It was suggested to me, that using restrict should solve the problem, i.e.
void use(struct Vec3 *restrict out){
*out = do_something();
}
because now, the compiler knows, that there are no aliases of out which could be used in do_something, so the assembler could be as simple as this:
use:
jmp do_something ; %rdi is now the hidden pointer
However, this is not the case neither for gcc nor for clang - the assembler stays unchanged (see on godbolt).
What prevents the usage of out as hidden pointer?
NB: The desired (or very similar) behavior would be achieved for a slightly different function-signature:
struct Vec3 use_v2(){
return do_something();
}
which results in (see on godbolt):
use_v2:
pushq %r12
movq %rdi, %r12
call do_something
movq %r12, %rax
popq %r12
ret
A function is allowed to assume its return-value object (pointed-to by a hidden pointer) is not the same object as anything else. i.e. that its output pointer (passed as a hidden first arg) doesn't alias anything.
You could think of this as the hidden first arg output pointer having an implicit restrict on it. (Because in the C abstract machine, the return value is a separate object, and the x86-64 System V specifies that the caller provides space. x86-64 SysV doesn't give the caller license to introduce aliasing.)
Using an otherwise-private local as the destination (instead of separate dedicated space and then copying to a real local) is fine, but pointers that may point to something reachable another way must not be used. This requires escape analysis to make sure that a pointer to such a local hasn't been passed outside of the function.
I think the x86-64 SysV calling convention models the C abstract machine here by having the caller provide a real return-value object, not forcing the callee to invent that temporary if needed to make sure all the writes to the retval happened after any other writes. That's not what "the caller provides space for the return value" means, IMO.

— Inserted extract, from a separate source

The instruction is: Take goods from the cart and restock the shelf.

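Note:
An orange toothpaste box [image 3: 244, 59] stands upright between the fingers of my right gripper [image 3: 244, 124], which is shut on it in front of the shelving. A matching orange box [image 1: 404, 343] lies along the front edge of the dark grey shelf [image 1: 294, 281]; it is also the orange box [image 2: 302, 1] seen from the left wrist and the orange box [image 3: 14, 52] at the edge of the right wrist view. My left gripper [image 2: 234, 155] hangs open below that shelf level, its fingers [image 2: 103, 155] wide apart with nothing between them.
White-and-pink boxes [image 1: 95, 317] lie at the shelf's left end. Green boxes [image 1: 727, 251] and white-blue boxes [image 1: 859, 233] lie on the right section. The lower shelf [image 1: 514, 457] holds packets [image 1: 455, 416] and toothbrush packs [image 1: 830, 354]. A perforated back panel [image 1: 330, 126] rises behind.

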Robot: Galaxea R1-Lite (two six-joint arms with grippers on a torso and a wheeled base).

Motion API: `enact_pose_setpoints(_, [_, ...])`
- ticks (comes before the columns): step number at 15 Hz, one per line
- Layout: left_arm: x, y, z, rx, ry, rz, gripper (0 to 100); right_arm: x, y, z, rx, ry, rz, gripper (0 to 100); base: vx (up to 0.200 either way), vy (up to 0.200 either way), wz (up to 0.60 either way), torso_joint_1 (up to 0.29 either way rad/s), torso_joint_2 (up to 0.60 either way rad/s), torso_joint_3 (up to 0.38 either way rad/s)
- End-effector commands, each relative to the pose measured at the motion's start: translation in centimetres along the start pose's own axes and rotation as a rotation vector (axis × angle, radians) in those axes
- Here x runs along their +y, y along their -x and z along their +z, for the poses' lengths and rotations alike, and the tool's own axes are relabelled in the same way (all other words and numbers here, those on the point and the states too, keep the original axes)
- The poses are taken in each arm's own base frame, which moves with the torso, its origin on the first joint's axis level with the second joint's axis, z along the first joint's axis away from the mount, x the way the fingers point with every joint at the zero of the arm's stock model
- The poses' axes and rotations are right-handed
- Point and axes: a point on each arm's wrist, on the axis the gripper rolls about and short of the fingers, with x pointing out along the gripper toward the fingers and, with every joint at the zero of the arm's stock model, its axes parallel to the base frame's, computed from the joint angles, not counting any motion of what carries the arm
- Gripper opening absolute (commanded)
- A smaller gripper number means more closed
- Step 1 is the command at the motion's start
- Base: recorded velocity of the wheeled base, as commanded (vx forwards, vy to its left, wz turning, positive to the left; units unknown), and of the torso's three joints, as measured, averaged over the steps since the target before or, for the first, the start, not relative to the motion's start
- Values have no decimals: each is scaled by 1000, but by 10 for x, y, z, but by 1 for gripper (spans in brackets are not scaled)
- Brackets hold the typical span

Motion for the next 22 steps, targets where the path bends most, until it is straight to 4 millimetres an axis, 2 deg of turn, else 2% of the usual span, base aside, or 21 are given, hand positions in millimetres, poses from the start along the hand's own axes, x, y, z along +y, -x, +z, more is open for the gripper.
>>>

That's definitely how GCC and other compilers interpret it in practice, which is a big part of what matters in a calling convention that's been around this long (since a year or two before the first AMD64 silicon, so very early 2000s).
Here's a case where your optimization would break if it were done:
struct Vec3{
double x, y, z;
};
struct Vec3 glob3;
__attribute__((noinline))
struct Vec3 do_something(void) { // copy glob3 to retval in some order
return (struct Vec3){glob3.y, glob3.z, glob3.x};
}
__attribute__((noinline))
void use(struct Vec3 * out){ // copy do_something() result to *out
*out = do_something();
}
void caller(void) {
use(&glob3);
}
With the optimization you're suggesting, do_something's output object would be glob3. But it also reads glob3.
A valid implementation for do_something would be to copy elements from glob3 to (%rdi) in source order, which would do glob3.x = glob3.y before reading glob3.x as the 3rd element of the return value.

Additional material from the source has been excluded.